Copy each line of the data beneath in which the word "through" appears.

*** Block opens ***

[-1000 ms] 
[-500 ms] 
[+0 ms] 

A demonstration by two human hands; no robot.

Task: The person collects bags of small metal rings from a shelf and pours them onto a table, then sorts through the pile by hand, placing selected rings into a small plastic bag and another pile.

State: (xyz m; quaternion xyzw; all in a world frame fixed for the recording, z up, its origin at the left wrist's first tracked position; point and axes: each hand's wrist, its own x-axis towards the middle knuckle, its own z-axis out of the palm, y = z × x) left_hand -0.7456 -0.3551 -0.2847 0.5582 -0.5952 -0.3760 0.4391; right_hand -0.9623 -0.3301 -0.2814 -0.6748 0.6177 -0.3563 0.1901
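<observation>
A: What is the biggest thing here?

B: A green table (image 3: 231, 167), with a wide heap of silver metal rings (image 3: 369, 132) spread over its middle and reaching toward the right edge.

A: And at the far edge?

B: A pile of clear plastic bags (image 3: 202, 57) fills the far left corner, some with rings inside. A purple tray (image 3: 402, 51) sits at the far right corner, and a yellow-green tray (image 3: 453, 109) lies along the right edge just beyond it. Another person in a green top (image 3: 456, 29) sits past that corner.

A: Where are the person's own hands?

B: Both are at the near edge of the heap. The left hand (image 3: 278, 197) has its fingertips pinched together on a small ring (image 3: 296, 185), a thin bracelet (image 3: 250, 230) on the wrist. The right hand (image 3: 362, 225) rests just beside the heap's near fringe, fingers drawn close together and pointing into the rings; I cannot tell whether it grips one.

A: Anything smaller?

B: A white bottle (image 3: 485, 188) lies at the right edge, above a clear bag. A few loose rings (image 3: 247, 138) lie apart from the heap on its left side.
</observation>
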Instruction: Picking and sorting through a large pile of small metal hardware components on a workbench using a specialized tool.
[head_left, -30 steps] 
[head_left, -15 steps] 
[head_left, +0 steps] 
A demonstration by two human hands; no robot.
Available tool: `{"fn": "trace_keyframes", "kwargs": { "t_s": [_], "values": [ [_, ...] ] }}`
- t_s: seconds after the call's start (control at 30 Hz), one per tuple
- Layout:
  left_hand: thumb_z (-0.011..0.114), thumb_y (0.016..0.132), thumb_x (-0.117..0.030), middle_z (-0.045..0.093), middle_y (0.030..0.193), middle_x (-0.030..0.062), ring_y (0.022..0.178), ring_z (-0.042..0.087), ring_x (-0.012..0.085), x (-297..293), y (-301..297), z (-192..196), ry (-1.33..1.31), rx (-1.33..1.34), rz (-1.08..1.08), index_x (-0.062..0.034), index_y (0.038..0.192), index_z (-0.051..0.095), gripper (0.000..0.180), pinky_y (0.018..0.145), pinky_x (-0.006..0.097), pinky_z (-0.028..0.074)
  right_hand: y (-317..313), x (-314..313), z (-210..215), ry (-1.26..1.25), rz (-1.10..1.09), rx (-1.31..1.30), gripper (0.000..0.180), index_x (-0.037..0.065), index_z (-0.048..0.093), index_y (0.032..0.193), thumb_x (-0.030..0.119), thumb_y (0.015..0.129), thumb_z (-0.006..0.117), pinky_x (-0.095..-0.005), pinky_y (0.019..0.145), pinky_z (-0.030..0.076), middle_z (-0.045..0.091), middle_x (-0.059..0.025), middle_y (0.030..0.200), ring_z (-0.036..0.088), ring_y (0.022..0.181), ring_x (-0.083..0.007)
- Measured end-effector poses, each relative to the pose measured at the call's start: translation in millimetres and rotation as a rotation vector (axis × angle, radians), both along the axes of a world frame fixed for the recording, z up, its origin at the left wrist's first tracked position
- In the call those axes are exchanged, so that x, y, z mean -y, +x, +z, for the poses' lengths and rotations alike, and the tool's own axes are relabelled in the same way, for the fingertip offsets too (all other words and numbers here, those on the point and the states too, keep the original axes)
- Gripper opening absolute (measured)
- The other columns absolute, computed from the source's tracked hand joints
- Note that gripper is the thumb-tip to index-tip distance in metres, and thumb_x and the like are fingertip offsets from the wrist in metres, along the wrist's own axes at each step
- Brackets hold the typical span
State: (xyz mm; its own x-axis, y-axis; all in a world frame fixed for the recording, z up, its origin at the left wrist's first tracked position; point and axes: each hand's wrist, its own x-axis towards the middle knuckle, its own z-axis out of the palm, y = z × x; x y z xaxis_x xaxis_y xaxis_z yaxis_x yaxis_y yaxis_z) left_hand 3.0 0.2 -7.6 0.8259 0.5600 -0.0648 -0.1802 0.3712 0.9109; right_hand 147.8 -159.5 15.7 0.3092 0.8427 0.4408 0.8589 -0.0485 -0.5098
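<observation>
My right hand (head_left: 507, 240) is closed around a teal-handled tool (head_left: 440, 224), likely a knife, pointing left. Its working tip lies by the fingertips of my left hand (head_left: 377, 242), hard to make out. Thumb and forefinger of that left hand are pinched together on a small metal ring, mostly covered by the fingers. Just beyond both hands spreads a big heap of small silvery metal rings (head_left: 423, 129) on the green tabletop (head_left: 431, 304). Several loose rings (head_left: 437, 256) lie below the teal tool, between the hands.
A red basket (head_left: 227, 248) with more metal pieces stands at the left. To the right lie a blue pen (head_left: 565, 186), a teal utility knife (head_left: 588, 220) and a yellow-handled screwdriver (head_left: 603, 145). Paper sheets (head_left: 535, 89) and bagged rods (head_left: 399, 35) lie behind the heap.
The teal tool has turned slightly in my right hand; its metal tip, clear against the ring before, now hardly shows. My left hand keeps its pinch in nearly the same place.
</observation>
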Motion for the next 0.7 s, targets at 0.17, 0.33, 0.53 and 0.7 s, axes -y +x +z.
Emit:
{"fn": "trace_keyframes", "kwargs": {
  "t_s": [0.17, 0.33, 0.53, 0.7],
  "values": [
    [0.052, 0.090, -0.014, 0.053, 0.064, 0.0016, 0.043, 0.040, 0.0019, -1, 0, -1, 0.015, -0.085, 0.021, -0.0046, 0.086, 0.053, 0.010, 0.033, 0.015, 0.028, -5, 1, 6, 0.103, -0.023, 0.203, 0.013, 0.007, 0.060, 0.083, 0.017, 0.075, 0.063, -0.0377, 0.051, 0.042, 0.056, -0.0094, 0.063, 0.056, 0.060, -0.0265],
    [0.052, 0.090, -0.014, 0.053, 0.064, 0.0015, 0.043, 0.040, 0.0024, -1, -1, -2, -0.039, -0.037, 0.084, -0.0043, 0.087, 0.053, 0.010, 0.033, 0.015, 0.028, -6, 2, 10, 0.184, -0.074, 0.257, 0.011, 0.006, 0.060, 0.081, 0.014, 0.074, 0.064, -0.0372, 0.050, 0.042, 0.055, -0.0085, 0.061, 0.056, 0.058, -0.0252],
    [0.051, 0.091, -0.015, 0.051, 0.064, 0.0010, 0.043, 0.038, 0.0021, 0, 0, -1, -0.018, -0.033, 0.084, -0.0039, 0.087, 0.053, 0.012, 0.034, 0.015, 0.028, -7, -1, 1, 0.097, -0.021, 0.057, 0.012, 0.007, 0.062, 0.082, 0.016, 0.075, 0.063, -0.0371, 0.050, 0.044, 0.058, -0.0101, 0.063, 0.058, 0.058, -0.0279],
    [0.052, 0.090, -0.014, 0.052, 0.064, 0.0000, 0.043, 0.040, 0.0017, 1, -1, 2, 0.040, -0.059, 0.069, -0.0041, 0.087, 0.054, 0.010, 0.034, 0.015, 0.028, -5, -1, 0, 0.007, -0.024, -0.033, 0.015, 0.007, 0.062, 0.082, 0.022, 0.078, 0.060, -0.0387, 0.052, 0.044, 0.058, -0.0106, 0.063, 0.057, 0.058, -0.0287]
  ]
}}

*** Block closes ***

## EXERCISE SOLUTION
Task: The person collects bags of small metal rings from a shelf and pours them onto a table, then sorts through the pile by hand, placing selected rings into a small plastic bag and another pile.
Instruction: Picking and sorting through a large pile of small metal hardware components on a workbench using a specialized tool.

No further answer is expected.